======== DATA FOR THE TASK

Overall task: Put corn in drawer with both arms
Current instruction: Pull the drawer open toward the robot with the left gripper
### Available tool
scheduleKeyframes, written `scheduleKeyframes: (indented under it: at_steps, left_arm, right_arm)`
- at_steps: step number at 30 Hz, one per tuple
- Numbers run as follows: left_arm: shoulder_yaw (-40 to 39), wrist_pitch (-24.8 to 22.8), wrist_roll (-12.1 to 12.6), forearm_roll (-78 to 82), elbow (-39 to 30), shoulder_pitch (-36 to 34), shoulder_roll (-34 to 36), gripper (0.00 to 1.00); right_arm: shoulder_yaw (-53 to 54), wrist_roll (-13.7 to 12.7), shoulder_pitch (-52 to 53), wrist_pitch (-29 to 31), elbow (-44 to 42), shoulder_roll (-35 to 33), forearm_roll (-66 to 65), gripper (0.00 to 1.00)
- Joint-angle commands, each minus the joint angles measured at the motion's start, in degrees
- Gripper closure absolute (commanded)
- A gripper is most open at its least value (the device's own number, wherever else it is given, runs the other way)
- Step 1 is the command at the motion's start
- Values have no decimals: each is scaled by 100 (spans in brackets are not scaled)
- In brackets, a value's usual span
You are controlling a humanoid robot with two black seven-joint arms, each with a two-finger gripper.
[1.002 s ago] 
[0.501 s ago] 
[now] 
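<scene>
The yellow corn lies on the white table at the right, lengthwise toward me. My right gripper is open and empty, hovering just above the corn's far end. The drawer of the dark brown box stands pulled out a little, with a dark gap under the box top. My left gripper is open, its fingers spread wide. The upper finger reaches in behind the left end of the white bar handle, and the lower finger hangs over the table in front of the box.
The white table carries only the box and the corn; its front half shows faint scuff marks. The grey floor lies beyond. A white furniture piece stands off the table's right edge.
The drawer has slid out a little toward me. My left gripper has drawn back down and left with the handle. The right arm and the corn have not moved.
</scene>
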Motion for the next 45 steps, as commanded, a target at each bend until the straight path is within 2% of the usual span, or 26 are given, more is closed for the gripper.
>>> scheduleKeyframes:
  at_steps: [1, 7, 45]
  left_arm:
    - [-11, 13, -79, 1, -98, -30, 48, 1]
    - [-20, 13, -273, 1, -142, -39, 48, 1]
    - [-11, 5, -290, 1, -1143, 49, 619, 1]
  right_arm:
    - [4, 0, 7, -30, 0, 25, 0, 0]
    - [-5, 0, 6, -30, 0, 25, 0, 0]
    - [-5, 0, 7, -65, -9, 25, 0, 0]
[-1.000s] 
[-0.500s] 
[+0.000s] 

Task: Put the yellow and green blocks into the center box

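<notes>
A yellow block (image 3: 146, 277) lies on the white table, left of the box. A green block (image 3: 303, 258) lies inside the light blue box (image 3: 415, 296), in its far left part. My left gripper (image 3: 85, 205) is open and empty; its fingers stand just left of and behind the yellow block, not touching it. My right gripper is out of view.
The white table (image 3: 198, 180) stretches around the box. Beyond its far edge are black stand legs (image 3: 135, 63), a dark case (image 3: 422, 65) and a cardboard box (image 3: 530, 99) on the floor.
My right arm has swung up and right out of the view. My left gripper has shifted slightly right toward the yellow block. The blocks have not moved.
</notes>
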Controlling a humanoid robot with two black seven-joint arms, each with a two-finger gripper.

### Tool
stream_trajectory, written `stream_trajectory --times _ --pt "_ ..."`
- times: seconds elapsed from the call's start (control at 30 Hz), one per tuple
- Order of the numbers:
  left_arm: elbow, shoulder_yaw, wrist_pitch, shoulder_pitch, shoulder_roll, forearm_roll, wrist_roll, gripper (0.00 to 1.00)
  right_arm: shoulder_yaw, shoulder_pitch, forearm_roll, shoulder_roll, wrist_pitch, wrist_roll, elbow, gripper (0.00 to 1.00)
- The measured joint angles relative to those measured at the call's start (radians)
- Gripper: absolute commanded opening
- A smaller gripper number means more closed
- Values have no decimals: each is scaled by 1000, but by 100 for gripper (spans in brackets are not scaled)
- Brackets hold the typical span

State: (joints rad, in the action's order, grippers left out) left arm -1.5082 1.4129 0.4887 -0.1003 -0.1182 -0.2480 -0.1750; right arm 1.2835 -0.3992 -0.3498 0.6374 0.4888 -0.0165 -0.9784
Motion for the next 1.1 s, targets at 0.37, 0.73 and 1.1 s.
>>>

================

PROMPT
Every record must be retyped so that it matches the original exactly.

PROBLEM SOLUTION
Overall task: Put corn in drawer with both arms
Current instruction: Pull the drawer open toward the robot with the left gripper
### Available tool
scheduleKeyframes, written `scheduleKeyframes: (indented under it: at_steps, left_arm, right_arm)`
- at_steps: step number at 30 Hz, one per tuple
- Numbers run as follows: left_arm: shoulder_yaw (-40 to 39), wrist_pitch (-24.8 to 22.8), wrist_roll (-12.1 to 12.6), forearm_roll (-78 to 82), elbow (-39 to 30), shoulder_pitch (-36 to 34), shoulder_roll (-34 to 36), gripper (0.00 to 1.00); right_arm: shoulder_yaw (-53 to 54), wrist_roll (-13.7 to 12.7), shoulder_pitch (-52 to 53), wrist_pitch (-29 to 31), elbow (-44 to 42), shoulder_roll (-35 to 33), forearm_roll (-66 to 65), gripper (0.00 to 1.00)
- Joint-angle commands, each minus the joint angles measured at the motion's start, in degrees
- Gripper closure absolute (commanded)
- A gripper is most open at its least value (the device's own number, wherever else it is given, runs the other way)
- Step 1 is the command at the motion's start
- Values have no decimals: each is scaled by 100 (spans in brackets are not scaled)
- In brackets, a value's usual span
You are controlling a humanoid robot with two black seven-joint arms, each with a two-finger gripper.
[1.002 s ago] 
[0.501 s ago] 
[now] 
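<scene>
The yellow corn lies on the white table at the right, lengthwise toward me. My right gripper is open and empty, hovering just above the corn's far end. The drawer of the dark brown box stands pulled out a little, with a dark gap under the box top. My left gripper is open, its fingers spread wide. The upper finger reaches in behind the left end of the white bar handle, and the lower finger hangs over the table in front of the box.
The white table carries only the box and the corn; its front half shows faint scuff marks. The grey floor lies beyond. A white furniture piece stands off the table's right edge.
The drawer has slid out a little toward me. My left gripper has drawn back down and left with the handle. The right arm and the corn have not moved.
</scene>
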Motion for the next 45 steps, as commanded, a target at each bend until the straight path is within 2% of the usual span, or 26 are given, more is closed for the gripper.
>>> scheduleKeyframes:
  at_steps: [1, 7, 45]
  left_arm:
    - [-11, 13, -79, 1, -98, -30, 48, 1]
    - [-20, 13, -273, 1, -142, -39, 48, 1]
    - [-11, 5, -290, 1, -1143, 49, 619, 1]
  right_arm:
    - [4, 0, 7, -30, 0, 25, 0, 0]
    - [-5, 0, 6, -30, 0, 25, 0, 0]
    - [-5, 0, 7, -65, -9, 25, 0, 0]
[-1.000s] 
[-0.500s] 
[+0.000s] 

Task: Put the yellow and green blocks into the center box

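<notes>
A yellow block (image 3: 146, 277) lies on the white table, left of the box. A green block (image 3: 303, 258) lies inside the light blue box (image 3: 415, 296), in its far left part. My left gripper (image 3: 85, 205) is open and empty; its fingers stand just left of and behind the yellow block, not touching it. My right gripper is out of view.
The white table (image 3: 198, 180) stretches around the box. Beyond its far edge are black stand legs (image 3: 135, 63), a dark case (image 3: 422, 65) and a cardboard box (image 3: 530, 99) on the floor.
My right arm has swung up and right out of the view. My left gripper has shifted slightly right toward the yellow block. The blocks have not moved.
</notes>
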Controlling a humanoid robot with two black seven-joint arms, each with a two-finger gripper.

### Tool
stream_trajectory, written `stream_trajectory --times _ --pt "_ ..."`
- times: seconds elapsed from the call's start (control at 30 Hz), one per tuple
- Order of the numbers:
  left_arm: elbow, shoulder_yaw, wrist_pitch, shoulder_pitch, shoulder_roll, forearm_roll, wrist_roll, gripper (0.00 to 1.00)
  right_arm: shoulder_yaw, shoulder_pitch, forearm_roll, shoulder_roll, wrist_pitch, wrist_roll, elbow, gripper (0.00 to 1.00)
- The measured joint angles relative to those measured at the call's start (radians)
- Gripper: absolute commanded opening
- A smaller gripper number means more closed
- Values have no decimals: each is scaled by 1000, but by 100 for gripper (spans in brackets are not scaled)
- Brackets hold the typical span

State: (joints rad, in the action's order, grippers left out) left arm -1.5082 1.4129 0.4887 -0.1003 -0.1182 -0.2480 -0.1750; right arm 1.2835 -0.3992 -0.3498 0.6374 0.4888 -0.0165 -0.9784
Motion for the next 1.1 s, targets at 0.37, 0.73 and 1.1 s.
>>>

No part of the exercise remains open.